Crash, meurtre, pollution : on teste les secours
Un exercice grandeur nature hier à Nivelles pour tester l'efficacité du plan d'urgence provincial. Tous les services concernés étaient mobilisés.
Mercred i, 13 h 13. Scène de drame sur le contournement Nord de Nivelles, à hauteur du pont supportant l'autoroute E19. Un bus scolaire a quitté la route pour heurter la base du pont. Plusieurs voitures ainsi qu'une camionnette sont également impliquées dans le crash. On dénombre des dizaines de blessés, dont une personne grièvement brûlée.
Le décor est planté. L'exercice peut débuter. Car toute la scène décrite un peu plus haut constitue le point de départ d'une grande évaluation du plan d'urgence et d'intervention provincial.
«Ce type d'exercice se déroule en moyenne une fois par an, explique le commissaire Jean-François Gosselin. Nous y sommes très attentifs, particulièrement depuis la catastrophe de Ghislenghien. Il est important de s'assurer que tout est bien huilé. Si tous les services sont efficaces indépendamment les uns des autres, nous voulons observer leur complémentarité sur le terrain. L'exercice a aussi pour objectif d'évaluer l'efficacité des centres de crise communal et provincial.»

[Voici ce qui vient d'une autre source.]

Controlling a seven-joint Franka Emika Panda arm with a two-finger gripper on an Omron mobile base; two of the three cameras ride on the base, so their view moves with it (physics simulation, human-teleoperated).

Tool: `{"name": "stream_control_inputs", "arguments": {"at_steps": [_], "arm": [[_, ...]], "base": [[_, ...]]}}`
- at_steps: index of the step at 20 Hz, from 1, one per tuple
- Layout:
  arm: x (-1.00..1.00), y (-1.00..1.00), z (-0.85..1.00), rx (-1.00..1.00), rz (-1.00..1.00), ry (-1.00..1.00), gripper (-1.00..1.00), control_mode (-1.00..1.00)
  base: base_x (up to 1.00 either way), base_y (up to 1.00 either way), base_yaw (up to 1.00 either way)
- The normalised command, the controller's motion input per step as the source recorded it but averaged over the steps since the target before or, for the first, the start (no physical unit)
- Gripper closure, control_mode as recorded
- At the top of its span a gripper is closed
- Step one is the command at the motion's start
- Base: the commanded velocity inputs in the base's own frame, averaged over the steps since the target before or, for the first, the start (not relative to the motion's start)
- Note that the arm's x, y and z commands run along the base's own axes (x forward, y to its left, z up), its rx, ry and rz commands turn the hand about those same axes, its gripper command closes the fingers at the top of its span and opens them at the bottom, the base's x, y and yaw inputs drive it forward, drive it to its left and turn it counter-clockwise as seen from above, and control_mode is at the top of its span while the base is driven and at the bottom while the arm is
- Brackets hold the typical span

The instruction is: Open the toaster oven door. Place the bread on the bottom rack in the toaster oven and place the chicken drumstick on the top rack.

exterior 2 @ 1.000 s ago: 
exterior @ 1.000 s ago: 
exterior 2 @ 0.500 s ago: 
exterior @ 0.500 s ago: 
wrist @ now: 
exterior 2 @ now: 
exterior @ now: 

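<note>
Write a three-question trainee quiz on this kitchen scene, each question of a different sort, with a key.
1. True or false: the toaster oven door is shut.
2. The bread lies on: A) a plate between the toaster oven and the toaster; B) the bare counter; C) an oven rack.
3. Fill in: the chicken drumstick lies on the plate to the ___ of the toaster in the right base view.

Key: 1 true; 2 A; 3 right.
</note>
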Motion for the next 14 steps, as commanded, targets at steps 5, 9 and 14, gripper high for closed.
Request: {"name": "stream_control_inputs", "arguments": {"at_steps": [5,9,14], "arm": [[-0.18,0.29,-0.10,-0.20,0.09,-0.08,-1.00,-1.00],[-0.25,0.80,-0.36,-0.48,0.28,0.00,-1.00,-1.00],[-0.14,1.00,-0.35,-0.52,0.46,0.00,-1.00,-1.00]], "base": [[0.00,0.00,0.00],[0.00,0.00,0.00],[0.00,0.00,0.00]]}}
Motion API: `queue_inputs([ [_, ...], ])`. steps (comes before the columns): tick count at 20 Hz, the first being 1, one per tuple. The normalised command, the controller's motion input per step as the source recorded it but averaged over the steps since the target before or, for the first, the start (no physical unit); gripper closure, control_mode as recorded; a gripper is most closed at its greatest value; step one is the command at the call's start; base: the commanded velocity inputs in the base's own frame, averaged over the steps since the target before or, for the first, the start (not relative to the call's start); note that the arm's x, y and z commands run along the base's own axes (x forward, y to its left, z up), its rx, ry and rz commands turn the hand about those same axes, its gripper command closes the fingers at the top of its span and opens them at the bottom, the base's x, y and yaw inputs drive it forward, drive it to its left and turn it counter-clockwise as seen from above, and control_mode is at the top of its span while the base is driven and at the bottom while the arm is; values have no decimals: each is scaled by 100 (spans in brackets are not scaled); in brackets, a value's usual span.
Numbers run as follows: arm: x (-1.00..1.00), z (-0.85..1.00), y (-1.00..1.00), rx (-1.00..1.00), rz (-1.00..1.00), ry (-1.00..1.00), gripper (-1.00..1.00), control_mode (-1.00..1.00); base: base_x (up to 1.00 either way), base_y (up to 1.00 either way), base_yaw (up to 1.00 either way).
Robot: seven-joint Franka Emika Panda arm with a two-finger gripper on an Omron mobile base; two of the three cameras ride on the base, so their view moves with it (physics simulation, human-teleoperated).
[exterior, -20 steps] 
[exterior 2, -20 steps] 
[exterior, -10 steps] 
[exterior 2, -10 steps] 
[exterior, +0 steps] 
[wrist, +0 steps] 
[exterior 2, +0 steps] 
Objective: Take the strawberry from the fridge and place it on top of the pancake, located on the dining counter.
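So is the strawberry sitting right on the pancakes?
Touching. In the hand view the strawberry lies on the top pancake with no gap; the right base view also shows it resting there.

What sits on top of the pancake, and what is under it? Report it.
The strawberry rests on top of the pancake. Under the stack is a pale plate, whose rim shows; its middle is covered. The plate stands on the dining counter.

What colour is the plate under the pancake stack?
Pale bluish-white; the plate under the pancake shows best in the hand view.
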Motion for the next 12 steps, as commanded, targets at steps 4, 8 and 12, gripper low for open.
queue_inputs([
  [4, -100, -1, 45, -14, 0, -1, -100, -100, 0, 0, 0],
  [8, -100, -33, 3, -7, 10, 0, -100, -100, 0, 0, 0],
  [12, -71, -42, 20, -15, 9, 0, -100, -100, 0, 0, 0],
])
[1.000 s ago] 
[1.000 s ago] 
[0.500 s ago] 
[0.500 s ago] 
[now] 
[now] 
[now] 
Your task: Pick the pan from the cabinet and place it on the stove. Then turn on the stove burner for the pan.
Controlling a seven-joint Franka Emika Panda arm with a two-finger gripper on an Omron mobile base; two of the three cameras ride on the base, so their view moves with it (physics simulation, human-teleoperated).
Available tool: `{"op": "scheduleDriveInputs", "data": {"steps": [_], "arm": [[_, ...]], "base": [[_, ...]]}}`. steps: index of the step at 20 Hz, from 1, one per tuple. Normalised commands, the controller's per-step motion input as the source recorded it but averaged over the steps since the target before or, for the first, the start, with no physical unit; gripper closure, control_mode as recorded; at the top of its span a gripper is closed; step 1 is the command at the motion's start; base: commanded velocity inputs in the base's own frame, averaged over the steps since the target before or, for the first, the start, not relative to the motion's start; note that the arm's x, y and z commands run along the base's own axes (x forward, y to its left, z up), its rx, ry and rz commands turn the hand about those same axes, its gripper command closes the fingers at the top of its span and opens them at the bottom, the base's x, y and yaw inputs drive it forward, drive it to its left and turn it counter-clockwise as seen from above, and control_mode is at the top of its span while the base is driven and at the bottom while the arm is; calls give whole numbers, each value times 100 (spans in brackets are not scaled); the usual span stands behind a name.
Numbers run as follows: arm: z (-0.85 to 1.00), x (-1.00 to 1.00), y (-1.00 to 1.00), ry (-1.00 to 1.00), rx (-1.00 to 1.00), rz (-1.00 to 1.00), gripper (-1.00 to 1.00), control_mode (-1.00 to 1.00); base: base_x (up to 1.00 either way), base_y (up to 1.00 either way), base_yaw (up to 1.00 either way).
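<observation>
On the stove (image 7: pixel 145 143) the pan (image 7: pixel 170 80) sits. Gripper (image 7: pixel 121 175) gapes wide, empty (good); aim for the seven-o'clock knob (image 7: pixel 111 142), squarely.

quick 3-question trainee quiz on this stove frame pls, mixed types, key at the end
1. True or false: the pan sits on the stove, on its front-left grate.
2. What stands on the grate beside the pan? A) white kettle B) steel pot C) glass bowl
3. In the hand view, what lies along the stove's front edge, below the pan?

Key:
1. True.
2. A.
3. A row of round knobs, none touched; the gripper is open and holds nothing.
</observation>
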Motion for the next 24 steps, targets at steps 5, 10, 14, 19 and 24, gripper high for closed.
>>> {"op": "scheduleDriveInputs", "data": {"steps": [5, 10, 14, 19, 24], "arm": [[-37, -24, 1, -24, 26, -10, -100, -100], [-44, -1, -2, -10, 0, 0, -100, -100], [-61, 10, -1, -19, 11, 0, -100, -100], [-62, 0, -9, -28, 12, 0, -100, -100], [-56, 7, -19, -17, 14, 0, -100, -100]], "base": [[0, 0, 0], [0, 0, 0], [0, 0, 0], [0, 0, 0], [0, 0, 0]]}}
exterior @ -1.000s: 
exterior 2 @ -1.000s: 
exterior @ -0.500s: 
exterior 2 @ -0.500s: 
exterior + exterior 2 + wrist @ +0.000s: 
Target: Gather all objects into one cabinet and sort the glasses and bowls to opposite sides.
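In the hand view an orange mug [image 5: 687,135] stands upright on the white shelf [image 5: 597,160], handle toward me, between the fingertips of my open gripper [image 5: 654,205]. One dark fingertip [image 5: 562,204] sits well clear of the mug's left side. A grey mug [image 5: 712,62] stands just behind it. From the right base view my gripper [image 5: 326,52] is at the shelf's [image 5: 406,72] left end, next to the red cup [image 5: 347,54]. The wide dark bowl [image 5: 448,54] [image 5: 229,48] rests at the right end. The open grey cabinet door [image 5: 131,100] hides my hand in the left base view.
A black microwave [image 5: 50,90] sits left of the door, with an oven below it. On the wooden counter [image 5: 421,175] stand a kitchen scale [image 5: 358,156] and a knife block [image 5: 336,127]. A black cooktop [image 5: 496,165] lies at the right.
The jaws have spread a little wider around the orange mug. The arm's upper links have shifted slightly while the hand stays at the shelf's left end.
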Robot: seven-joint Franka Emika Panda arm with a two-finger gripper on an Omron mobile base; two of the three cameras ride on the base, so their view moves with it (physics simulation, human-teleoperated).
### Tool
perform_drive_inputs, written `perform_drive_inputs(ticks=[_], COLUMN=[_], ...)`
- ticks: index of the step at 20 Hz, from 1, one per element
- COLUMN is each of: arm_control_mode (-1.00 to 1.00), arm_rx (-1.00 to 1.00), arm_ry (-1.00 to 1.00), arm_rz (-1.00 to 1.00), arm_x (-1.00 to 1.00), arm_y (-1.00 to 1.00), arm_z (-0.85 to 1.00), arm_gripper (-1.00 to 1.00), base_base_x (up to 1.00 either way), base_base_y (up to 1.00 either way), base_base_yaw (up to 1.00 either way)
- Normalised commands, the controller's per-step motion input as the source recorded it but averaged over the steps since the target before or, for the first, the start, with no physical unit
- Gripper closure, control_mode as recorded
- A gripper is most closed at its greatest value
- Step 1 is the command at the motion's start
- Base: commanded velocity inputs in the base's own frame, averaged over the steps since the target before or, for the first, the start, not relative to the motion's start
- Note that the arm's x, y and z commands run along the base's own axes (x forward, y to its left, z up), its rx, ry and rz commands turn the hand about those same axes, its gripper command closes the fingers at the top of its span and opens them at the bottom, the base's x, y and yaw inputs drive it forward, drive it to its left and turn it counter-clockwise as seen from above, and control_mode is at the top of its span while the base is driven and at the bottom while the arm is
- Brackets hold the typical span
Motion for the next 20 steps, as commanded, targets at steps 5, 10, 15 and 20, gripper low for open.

Services d'incendie, police locale et fédérale, médecins urgentistes, Défense, coordinateurs psychosociaux, protection civile, etc. Tous les services directement concernés par ce type d'intervention devaient être impliqués. Pour s'en assurer, les concepteurs de l'exercice ont planché, durant six semaines, sur un scénario complètement fou.
«Au moment où l'accident se produit, le pays fait l'objet de très fortes intempéries et Nivelles est frappé par une mini-tornade, poursuit Jean-François Gosselin. Ce phénomène va entraîner la rupture de la cabine à haute tension qui alimente la caserne des pompiers et priver tout le quartier de l'hôpital de Nivelles d'eau potable.»
De quoi sérieusement compliquer la tâche des services de secours, mais aussi du personnel soignant.
Et ce n'est pas tout.
Sur les lieux du crash, la situation a elle aussi pris une orientation complètement inattendue. Peu après leur arrivée sur les lieux, les pompiers constatent que le chauffeur du bus a été abattu d'une balle dans la tête. Quant à la camionnette, elle abritait trois réfugiés clandestins ne parlant pas un mot de français... et des fûts toxiques dont un est en train de répandre son contenu dans une bouche d'égouts. Et on en passe.
«Tout a été mis en oeuvre pour tester les réactions de nos hommes dans des situations extrêmes pour cerner les bonnes décisions à prendre dans l'urgence.»
Une centaine de personnes environ était mobilisée pour jouer tantôt les blessés et les témoins, tantôt les badauds, les proches et les journalistes. L'exercice s'est achevé vers 17 h.